+++ DATA PROVIDED +++

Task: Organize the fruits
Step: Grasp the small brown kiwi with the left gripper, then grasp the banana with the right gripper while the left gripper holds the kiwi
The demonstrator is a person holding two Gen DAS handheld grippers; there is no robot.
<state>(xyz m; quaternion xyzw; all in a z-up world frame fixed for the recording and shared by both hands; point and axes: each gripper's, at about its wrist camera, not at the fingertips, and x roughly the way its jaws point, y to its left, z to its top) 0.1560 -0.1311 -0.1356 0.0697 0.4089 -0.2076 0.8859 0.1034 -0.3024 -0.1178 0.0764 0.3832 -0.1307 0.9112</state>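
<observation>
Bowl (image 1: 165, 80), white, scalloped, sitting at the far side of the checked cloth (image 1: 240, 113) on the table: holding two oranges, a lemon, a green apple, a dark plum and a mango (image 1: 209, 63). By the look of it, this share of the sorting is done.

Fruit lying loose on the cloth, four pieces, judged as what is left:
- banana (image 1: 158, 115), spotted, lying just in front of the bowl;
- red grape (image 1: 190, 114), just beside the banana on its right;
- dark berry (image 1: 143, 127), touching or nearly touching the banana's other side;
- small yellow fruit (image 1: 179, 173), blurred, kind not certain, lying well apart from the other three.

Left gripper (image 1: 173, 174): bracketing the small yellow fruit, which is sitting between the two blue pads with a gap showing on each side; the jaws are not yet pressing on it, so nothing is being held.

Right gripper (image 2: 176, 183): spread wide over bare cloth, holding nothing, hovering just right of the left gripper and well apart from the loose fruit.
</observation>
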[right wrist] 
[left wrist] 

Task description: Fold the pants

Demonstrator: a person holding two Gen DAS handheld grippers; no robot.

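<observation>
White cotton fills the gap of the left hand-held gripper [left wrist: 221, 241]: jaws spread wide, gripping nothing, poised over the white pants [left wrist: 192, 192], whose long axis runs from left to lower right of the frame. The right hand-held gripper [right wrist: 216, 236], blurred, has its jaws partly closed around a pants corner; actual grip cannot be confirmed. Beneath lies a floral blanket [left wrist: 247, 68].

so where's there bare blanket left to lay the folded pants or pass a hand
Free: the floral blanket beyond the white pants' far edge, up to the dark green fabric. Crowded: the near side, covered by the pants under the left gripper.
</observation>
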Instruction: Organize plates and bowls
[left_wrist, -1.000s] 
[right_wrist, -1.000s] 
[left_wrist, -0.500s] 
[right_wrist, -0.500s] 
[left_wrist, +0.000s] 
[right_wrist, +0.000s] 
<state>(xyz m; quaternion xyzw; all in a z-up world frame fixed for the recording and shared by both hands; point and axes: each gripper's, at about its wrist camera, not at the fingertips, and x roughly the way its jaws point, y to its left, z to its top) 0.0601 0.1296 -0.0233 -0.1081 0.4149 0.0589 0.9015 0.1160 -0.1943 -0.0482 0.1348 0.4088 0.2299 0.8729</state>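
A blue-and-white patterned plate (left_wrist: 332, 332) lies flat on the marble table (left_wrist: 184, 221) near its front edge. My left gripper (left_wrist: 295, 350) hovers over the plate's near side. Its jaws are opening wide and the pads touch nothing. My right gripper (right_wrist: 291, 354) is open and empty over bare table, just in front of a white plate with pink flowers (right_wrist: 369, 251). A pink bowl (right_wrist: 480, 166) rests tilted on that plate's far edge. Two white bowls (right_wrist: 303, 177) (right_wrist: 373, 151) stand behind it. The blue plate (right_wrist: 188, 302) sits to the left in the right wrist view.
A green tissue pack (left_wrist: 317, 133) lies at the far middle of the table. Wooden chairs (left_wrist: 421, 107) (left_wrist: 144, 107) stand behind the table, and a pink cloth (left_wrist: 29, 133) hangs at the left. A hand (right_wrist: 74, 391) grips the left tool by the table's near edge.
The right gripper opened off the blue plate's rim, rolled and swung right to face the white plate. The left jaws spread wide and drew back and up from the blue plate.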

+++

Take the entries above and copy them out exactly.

SOLVED EXERCISE:
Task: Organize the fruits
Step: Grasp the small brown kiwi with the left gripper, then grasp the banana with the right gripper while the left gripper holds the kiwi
The demonstrator is a person holding two Gen DAS handheld grippers; there is no robot.
<state>(xyz m; quaternion xyzw; all in a z-up world frame fixed for the recording and shared by both hands; point and axes: each gripper's, at about its wrist camera, not at the fingertips, and x roughly the way its jaws point, y to its left, z to its top) 0.1560 -0.1311 -0.1356 0.0697 0.4089 -0.2076 0.8859 0.1034 -0.3024 -0.1178 0.0764 0.3832 -0.1307 0.9112</state>
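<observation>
Bowl (image 1: 165, 80), white, scalloped, sitting at the far side of the checked cloth (image 1: 240, 113) on the table: holding two oranges, a lemon, a green apple, a dark plum and a mango (image 1: 209, 63). By the look of it, this share of the sorting is done.

Fruit lying loose on the cloth, four pieces, judged as what is left:
- banana (image 1: 158, 115), spotted, lying just in front of the bowl;
- red grape (image 1: 190, 114), just beside the banana on its right;
- dark berry (image 1: 143, 127), touching or nearly touching the banana's other side;
- small yellow fruit (image 1: 179, 173), blurred, kind not certain, lying well apart from the other three.

Left gripper (image 1: 173, 174): bracketing the small yellow fruit, which is sitting between the two blue pads with a gap showing on each side; the jaws are not yet pressing on it, so nothing is being held.

Right gripper (image 2: 176, 183): spread wide over bare cloth, holding nothing, hovering just right of the left gripper and well apart from the loose fruit.
</observation>
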[right wrist] 
[left wrist] 

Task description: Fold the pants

Demonstrator: a person holding two Gen DAS handheld grippers; no robot.

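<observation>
White cotton fills the gap of the left hand-held gripper [left wrist: 221, 241]: jaws spread wide, gripping nothing, poised over the white pants [left wrist: 192, 192], whose long axis runs from left to lower right of the frame. The right hand-held gripper [right wrist: 216, 236], blurred, has its jaws partly closed around a pants corner; actual grip cannot be confirmed. Beneath lies a floral blanket [left wrist: 247, 68].

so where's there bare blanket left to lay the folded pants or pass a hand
Free: the floral blanket beyond the white pants' far edge, up to the dark green fabric. Crowded: the near side, covered by the pants under the left gripper.
</observation>
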Instruction: Organize plates and bowls
[left_wrist, -1.000s] 
[right_wrist, -1.000s] 
[left_wrist, -0.500s] 
[right_wrist, -0.500s] 
[left_wrist, +0.000s] 
[right_wrist, +0.000s] 
<state>(xyz m; quaternion xyzw; all in a z-up world frame fixed for the recording and shared by both hands; point and axes: each gripper's, at about its wrist camera, not at the fingertips, and x roughly the way its jaws point, y to its left, z to its top) 0.0601 0.1296 -0.0233 -0.1081 0.4149 0.0589 0.9015 0.1160 -0.1943 -0.0482 0.1348 0.4088 0.2299 0.8729</state>
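A blue-and-white patterned plate (left_wrist: 332, 332) lies flat on the marble table (left_wrist: 184, 221) near its front edge. My left gripper (left_wrist: 295, 350) hovers over the plate's near side. Its jaws are opening wide and the pads touch nothing. My right gripper (right_wrist: 291, 354) is open and empty over bare table, just in front of a white plate with pink flowers (right_wrist: 369, 251). A pink bowl (right_wrist: 480, 166) rests tilted on that plate's far edge. Two white bowls (right_wrist: 303, 177) (right_wrist: 373, 151) stand behind it. The blue plate (right_wrist: 188, 302) sits to the left in the right wrist view.
A green tissue pack (left_wrist: 317, 133) lies at the far middle of the table. Wooden chairs (left_wrist: 421, 107) (left_wrist: 144, 107) stand behind the table, and a pink cloth (left_wrist: 29, 133) hangs at the left. A hand (right_wrist: 74, 391) grips the left tool by the table's near edge.
The right gripper opened off the blue plate's rim, rolled and swung right to face the white plate. The left jaws spread wide and drew back and up from the blue plate.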

Nothing else remains in this exercise.